Le 21 juin 2019, l’accès à internet était coupé dans neuf circonscriptions des états de l’Arakan et du Chin : Maungdaw, Buthidaung, Myaybon, Kyauktaw, Minbya, Mrauk-U, Ponna Gyun et Rathetaung dans l’Arakan, Paletwa dans le Chin, privant ainsi la population de toutes sources d’informations indépendantes. La raison invoquée, et en partie réelle, pour cette coupure : isoler les forces de la rébellion de l’Armée de l’Arakan (AA) et gêner ses transmissions et ses communications. Mais en privant l’AA de connexion, la coupure empêchait aussi les journalistes de faire leur travail et de raconter ce qui se passait dans cette guerre civile sans merci.
Notamment, des civils et des parlementaires ont régulièrement dénoncés de nombreuses exactions commises par des militaires réguliers de l’armée birmane, sans que cela puisse être correctement documenté ni par les médias, ni par les ONGs, tous interdits de se rendre sur place et empêché de collecter et recouper des informations du fait de l’absence de réseau. Une politique du gouvernement et de l’armée qui se retourne au final contre eux, avec la mort d’un chauffeur de l’OMS transportant des échantillons à analyser dans la lutte contre le Covid-19 qui peut être imputée tant à l’AA qu’à l’armée régulière (la Tatmadaw), laquelle faute de témoins indépendants crédibles se retrouve au rang des suspects malgré ses dénégations véhémentes. Cerise sur le gâteau gâté, la rapporteure spéciale de l’ONU sur la situation des droits humains Yanghee Lee fait état de disparitions, tortures, exécutions extra-judiciaires et de privations de soins et d’aide humanitaire. La situation est telle la Sud-Coréenne a demandé la semaine dernière l’ouverture d’une enquête sur de « possibles » crimes de guerre et crimes contre l’humanité.
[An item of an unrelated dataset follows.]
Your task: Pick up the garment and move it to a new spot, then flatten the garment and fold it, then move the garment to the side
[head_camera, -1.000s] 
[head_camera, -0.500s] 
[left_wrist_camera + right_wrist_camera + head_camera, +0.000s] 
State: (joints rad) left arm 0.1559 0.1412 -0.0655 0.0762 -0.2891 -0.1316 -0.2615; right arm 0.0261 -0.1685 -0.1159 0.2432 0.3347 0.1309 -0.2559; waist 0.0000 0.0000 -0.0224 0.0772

A cette situation diplomatique déjà déplaisante s’ajoutent les accusations contre le gouvernement birman de priver les populations du nord de l’Arakan et du sud du Chin des informations nécessaires pour se défendre contre le Covid-19. Ce que certains assimilent à de la discrimination et qui entache encore plus la crédibilité de Nay Pyi Taw dans ses affirmations que toute la nation est traitée de la même manière.
C’est donc sans doute sous cette pression internationale extérieure, et peut être aussi sous des pressions intérieures, que le gouvernement fédéral birman a fini par rétablir l’accès à internet dans la ville de Maungdaw le 2 mai dernier vers 10h du soir. La veille, U Zaw Htay, porte-parole du gouvernement et directeur général du cabinet de la conseillère d’état Aung San Suu Kyi, avait annoncé que internet serait effectivement rétabli dans une circonscription, sans dire laquelle. Le ministère du Transport et des Communications a pour sa part confirmé que ce rétablissement avait pour objectif « de permettre à l’information sur le Covid-19 de circuler dans une zone ou les combats étaient désormais moins nombreux ». Jusqu’ici, cette information arrivait aux habitants à travers la voix des administrateurs de villages qui eux-mêmes recevaient des messages sur leurs téléphones.
Il semble toutefois que seul l’opérateur télécom d’état MPT a pour l’instant rétabli son service internet à Maungdaw. Dans la circonscription voisine de Buthidaung, il est parfois possible d’attraper le signal de l’opérateur Ooredoo, mais mal. Le 1er septembre dernier, le service internet avait déjà été rétabli dans quatre circonscriptions de l’Arakan et dans celle de Paletwa, dans le Chin. Avant que la coupure ne soit imposée à nouveau le 3 février 2020.